L’era della comunità infinita
da Avvenire 22/08/2021
(questo è un estratto; vai all’articolo integrale)
L’era della comunità infinita
di Luigino Bruni
Comunità è parola tornata centrale. Invocata nelle solitudini e nella malattia, cercata e agognata quando le ‘community’ virtuali ci hanno sfinito e sentiamo il bisogno di respirare. I suoi legami caldi e forti ci chiamano e non ci lasciano in pace. La comunità sta però cambiando forme così rapidamente da non riconoscerla (quasi) più.
La metamorfosi è in atto ovunque, ma è molto evidente nell’ambito delle religioni e nelle Chiese, che senza comunità muoiono per diventare sterile consumismo psicologico ed emotivo. È infatti all’interno delle Chiese e delle religioni dove più si avvertono la nostalgia e la malattia della comunità, dove si ode forte il suo grido di richiamo, il suo S.O.S., il suo urlo.
Qualsiasi futuro dell’esperienza spirituale e religiosa non può oggi fare a meno di ripartire da una profonda riflessione, onesta e radicale, sulla comunità, con il coraggio di spingerla fino alle sue estreme conseguenze. […]
Le vecchie e nuove comunità desiderose di futuro dovrebbero iniziare a prendere molto più sul serio l’urgenza di un cambiamento importante della vita comunitaria. E invece la fanno poco, credendo che il rinnovamento necessario consista in un ritorno al carisma dei primi tempi, o in una nuova radicalità spirituale. E così investono le poche energie residue in battaglie secondarie che poi diventano le uniche e quando le forze in campo sono poche, sbagliare battaglia diventa fatale.
Servono nuove forme di vita comunitaria. Ma non è semplice capirlo, perché la scarsa ‘domanda’ di vita comunitaria oggi proviene spesso da persone fragili in cerca di appartenenze forti, attratte dal ricordo delle comunità di ieri. Tuttavia, nel nuovo ecosistema spirituale del XXI secolo sopravvivono solo realtà più liquide e meno strutturate, decentrate e meno compatte (…).

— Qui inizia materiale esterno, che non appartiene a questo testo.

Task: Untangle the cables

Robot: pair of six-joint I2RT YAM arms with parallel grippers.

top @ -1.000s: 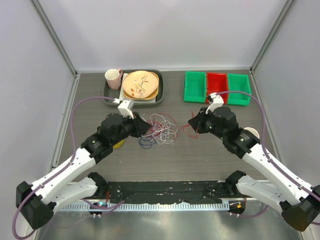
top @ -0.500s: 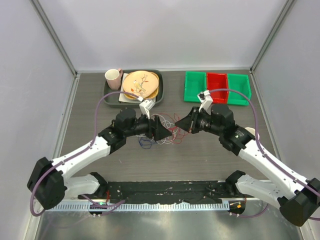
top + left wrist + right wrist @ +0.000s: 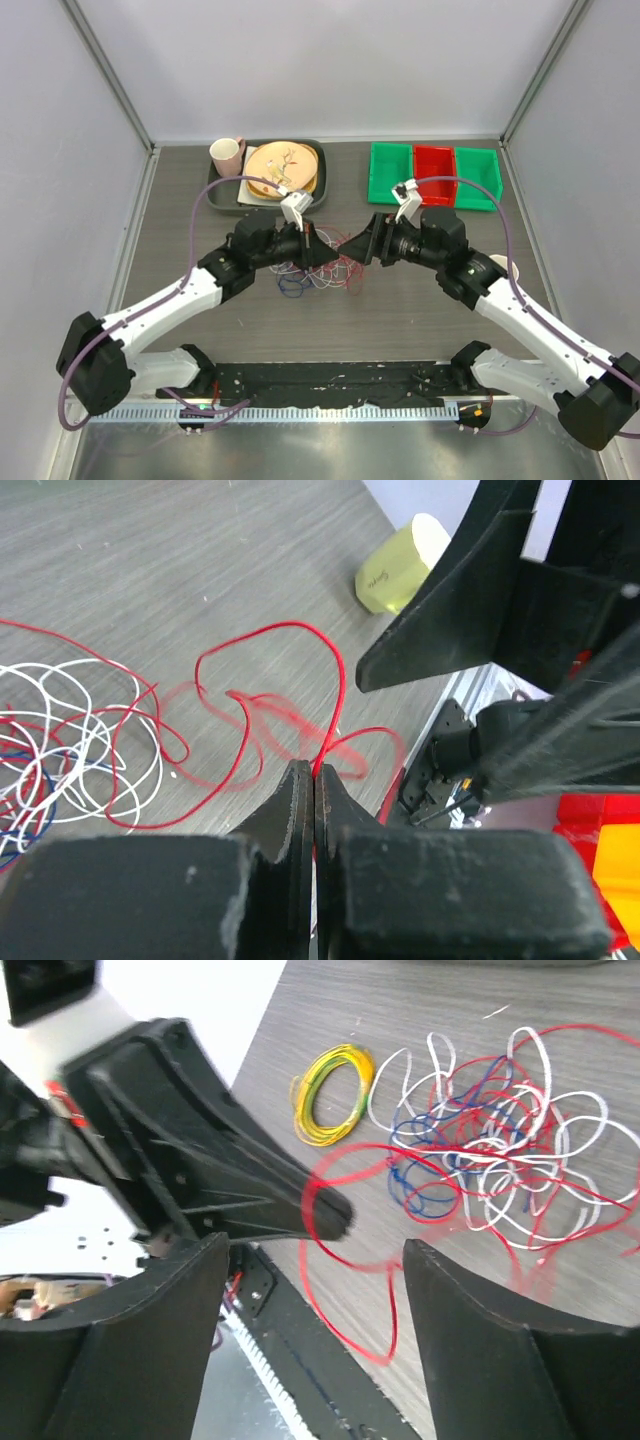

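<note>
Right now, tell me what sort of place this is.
Probably a robot test cell, not a home: plain panel walls box in a table, two arms are bolted at its near edge, and bins and tangled cables look like props.

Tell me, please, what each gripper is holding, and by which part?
The left gripper pinches a loop of the red cable at its fingertips; the right gripper stands open, holding nothing.

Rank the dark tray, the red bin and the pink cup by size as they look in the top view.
Largest: dark tray
Middle: red bin
Smallest: pink cup
All stand at the far side, so nearness matters little.
</note>
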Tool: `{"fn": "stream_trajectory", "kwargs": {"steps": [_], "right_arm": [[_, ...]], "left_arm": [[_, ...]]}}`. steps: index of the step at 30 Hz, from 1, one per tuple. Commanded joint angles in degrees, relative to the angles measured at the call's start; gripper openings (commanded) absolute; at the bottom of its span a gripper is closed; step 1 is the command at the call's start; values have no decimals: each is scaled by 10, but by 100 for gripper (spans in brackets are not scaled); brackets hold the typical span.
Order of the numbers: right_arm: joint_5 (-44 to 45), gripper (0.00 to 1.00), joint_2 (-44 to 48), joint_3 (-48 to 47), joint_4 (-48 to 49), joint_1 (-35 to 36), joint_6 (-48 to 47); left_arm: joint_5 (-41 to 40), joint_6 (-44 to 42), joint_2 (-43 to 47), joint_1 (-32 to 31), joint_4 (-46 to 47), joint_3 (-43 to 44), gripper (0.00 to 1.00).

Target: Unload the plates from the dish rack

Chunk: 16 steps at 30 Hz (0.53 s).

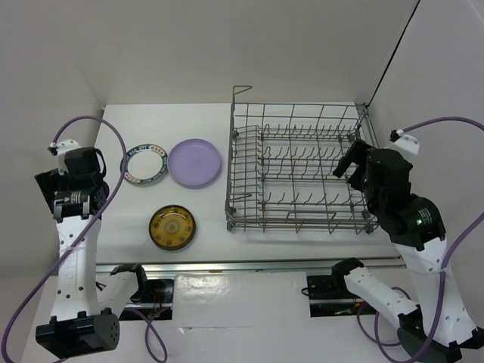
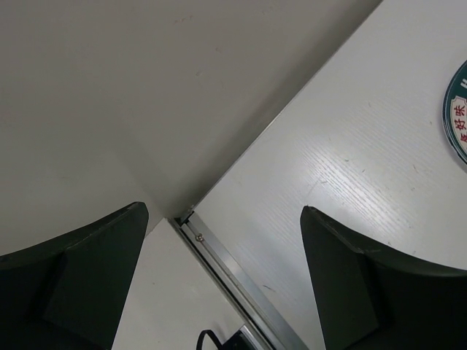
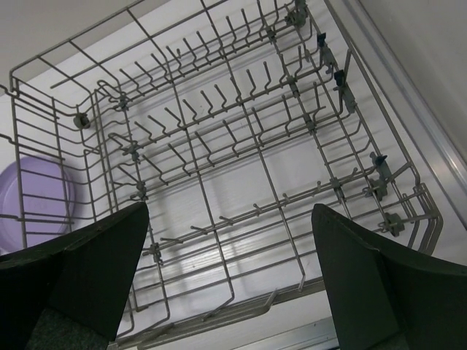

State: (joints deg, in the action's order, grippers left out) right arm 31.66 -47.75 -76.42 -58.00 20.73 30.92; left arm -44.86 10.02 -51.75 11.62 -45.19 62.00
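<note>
At right in the top view, the right gripper point(image 1: 352, 168) is hovering, fingers spread, over the rack point(image 1: 295, 162); at far left, the left gripper point(image 2: 222, 211) is hanging released.

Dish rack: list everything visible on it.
The dish rack is a rectangular grey wire basket, seemingly metal, with rows of upright tines, small dark clips on some wires and a tall wire loop at its far left corner. It stands level on the white table, empty, with the lavender plate left of it, apart. The open right gripper hovers over its right end, not touching.
</note>
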Motion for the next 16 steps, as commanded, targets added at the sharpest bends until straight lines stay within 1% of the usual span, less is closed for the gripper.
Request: {"fn": "stream_trajectory", "kwargs": {"steps": [1, 9, 16], "right_arm": [[-5, 100, 9, 4, -12, -2, -9], [-28, 100, 25, 4, -29, -2, -9], [-34, 100, 35, -2, -35, -2, -9]], "left_arm": [[22, -14, 10, 4, -6, 20, 100], [51, -9, 16, 4, -20, 32, 99], [51, -9, 21, 4, -20, 32, 99]]}}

La domanda cruciale allora diventa: è possibile dar vita a comunità composte da persone libere e autonome evitando però il disfacimento della comunità stessa? La domanda non è retorica, perché tocca il primo vulnus delle comunità di ieri, che per sopravvivere in quanto comunità dovevano ridurre l’autonomia dei propri membri.
[…] Liberamente ciascuno donava la propria libertà, che una volta donata non c’era più, come in tutti i doni veri, e quei doni finivano per costruire mura per ‘proteggere’ quei doni. Le comunità alzavano attorno alle loro persone barriere all’uscita molto alte. Così le persone entravano e quasi mai uscivano (se non a costi altissimi, per le donne insostenibili). Mura fisiche, spirituali e psicologiche, tanto che quella volta che la porticina restava aperta l’uccellino restava dentro la gabbia non avendo la forza di spiccare un volo in un mondo troppo ignoto, e magari da quella porta entrava il gatto.
Le comunità di oggi vivranno se abbasseranno le barriere fino ad azzerarle, trasformando le mura in ponti, perché sarà su quei ponti dove le nuove vocazioni potranno entrare.
C’è un urgente bisogno di una nuova povertà, quella che si esprime come rinuncia al possesso delle persone, la povertà più difficile da vivere nelle comunità, perché le persone sono l’unica loro ricchezza: e più si vive la povertà dei beni, più cresce la non-povertà delle persone.
Vivranno le comunità che sanno abitare sull’orlo del proprio precipizio (…). Facendo propria questa regola aurea: se vuoi avere persone generative, creative e libere devi generare una cultura dove le persone sono talmente libere da non poterle controllare negli aspetti più importanti della loro vita. Devi imparare a vivere in mezzo ad un grande via-vai di gente, in entrata e in uscita; perché generare persone libere significa metterle nelle condizioni di potersene un giorno anche andare via.
Le comunità, soprattutto quelle spirituali e ideali, dovrebbero porsi come loro obiettivo formare persone che non restino oggi per gli impegni presi ieri, ma per i sogni di domani. È il futuro, non il passato, lo spazio delle promesse capaci di liberare davvero le persone. Non si resta ricordando un passato che ci ha imprigionato ma immaginando un futuro che continua a liberarci e a liberare gli altri.